** DATASET SECTION follows **

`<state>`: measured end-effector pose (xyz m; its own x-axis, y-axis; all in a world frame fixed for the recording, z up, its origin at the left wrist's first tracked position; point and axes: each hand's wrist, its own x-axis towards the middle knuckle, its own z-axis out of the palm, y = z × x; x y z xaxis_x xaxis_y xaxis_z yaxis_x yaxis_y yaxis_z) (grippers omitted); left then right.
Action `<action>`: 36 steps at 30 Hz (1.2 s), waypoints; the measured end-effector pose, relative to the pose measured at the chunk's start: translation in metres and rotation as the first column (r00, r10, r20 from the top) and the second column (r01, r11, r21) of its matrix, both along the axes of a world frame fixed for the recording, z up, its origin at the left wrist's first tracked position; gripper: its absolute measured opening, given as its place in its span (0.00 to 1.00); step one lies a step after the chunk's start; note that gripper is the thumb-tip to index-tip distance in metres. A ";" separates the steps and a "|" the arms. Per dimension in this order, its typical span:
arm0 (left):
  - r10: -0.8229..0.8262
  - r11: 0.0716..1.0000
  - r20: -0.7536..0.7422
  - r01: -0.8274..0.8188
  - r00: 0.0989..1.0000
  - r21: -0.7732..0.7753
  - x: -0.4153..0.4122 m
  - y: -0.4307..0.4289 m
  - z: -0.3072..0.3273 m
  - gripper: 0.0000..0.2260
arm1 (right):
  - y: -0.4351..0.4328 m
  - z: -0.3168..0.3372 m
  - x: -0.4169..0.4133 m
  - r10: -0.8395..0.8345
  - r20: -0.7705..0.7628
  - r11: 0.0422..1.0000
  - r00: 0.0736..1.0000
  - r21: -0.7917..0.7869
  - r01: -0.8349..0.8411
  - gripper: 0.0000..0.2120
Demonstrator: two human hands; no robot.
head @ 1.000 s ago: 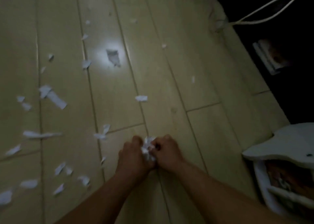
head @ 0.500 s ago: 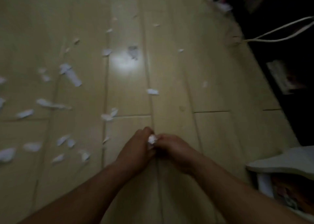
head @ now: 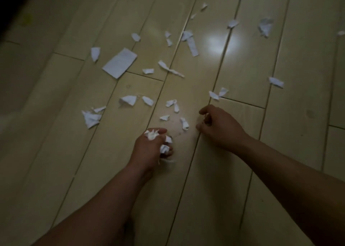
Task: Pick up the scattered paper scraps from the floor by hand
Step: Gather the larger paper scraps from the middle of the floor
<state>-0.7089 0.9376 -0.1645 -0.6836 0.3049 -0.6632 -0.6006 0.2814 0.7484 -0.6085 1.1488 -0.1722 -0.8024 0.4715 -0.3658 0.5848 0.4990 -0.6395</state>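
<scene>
A wad of white scraps is clenched in the left hand, low over the plank floor. The right hand is held near it, fingers loosely curled, nothing seen in them. Loose scraps are scattered ahead, among them 1 larger sheet.

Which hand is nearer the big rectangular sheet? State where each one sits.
Left. The left hand, gripping a wad of scraps, sits nearer the camera than the rectangular sheet and slightly to its right. The right hand is much farther to the right.
</scene>
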 end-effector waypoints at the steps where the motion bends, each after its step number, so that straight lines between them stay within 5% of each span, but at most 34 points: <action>1: -0.010 0.999 0.002 0.010 1.000 -0.037 -0.005 -0.003 0.003 0.05 | -0.004 0.001 -0.007 0.057 0.014 0.998 0.998 0.034 -0.057 0.17; 3: -0.054 0.995 0.001 0.054 0.999 -0.086 -0.013 -0.005 0.006 0.01 | -0.015 0.004 -0.021 0.143 0.060 0.984 0.988 0.101 -0.149 0.15; 8: -0.085 0.985 0.091 0.098 0.992 -0.144 -0.017 0.002 0.010 0.20 | -0.036 0.004 -0.045 0.211 0.140 0.955 0.967 0.182 -0.234 0.21; 12: 0.054 0.999 0.219 -0.052 0.974 -0.016 -0.016 0.003 -0.001 0.18 | -0.044 -0.005 -0.049 0.188 0.154 0.929 0.970 0.292 -0.227 0.04; 14: 0.133 0.985 0.305 -0.160 0.943 0.068 -0.013 0.004 -0.005 0.12 | -0.043 -0.001 -0.046 0.060 0.083 0.985 0.995 0.158 -0.073 0.03; 16: 0.167 0.967 0.355 -0.223 0.920 0.121 -0.008 0.005 -0.005 0.11 | -0.048 0.016 -0.036 -0.181 -0.037 0.974 0.983 -0.146 0.174 0.03; 19: 0.055 0.947 0.445 -0.188 0.894 0.261 0.005 0.013 0.004 0.18 | -0.072 0.045 -0.017 -0.285 -0.171 0.891 0.943 -0.410 0.195 0.03; 22: -0.032 0.936 0.547 -0.167 0.836 0.309 0.012 0.021 0.009 0.26 | -0.103 0.043 -0.007 -0.184 -0.209 0.950 0.961 -0.288 0.119 0.03; 25: -0.025 0.909 0.654 -0.255 0.756 0.329 0.008 0.020 0.011 0.37 | -0.117 0.029 -0.008 0.038 -0.256 0.995 0.966 0.094 -0.015 0.02; 29: 0.096 0.910 0.682 -0.341 0.725 0.235 -0.001 0.012 0.021 0.32 | -0.120 0.029 -0.017 0.352 -0.235 0.835 0.906 0.515 -0.191 0.05; 34: 0.298 0.836 0.633 -0.515 0.714 0.187 -0.031 -0.001 0.017 0.28 | -0.112 0.029 -0.024 0.647 -0.182 0.724 0.741 0.451 -0.522 0.16; 36: 0.371 0.847 0.551 -0.516 0.748 0.130 -0.048 -0.008 0.012 0.27 | -0.109 0.025 -0.020 0.644 -0.243 0.759 0.726 0.328 -0.563 0.17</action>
<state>-0.7570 0.9292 -0.1526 -0.3913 0.2573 -0.8836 -0.9070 -0.2703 0.3229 -0.6281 1.0397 -0.1475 -0.9924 -0.1217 0.0153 -0.1092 0.8197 -0.5623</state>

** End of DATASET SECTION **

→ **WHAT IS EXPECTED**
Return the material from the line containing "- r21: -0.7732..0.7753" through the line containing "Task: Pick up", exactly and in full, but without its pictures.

→ **YOUR SOLUTION**
  - r21: -0.7732..0.7753
  - x: -0.4153..0.4122 m
  - y: -0.4307..0.4289 m
  - z: -0.3072..0.3273 m
  - gripper: 0.0000..0.2260
arm1 (right):
  - y: -0.4351..0.4328 m
  - z: -0.3168..0.3372 m
  - x: -0.4169..0.4133 m
  - r10: -0.8395..0.8345
  - r20: -0.7705..0.7628
  - r11: 0.0422..1.0000
  - r00: 0.0736..1.0000
  - r21: -0.7917..0.7869
  - r01: -0.8349..0.8411
  - gripper: 0.0000..0.2120
Demonstrator: two human hands; no robot.
head @ 1.000 s ago: 
head @ 0.500 s ago: 
head @ now: 
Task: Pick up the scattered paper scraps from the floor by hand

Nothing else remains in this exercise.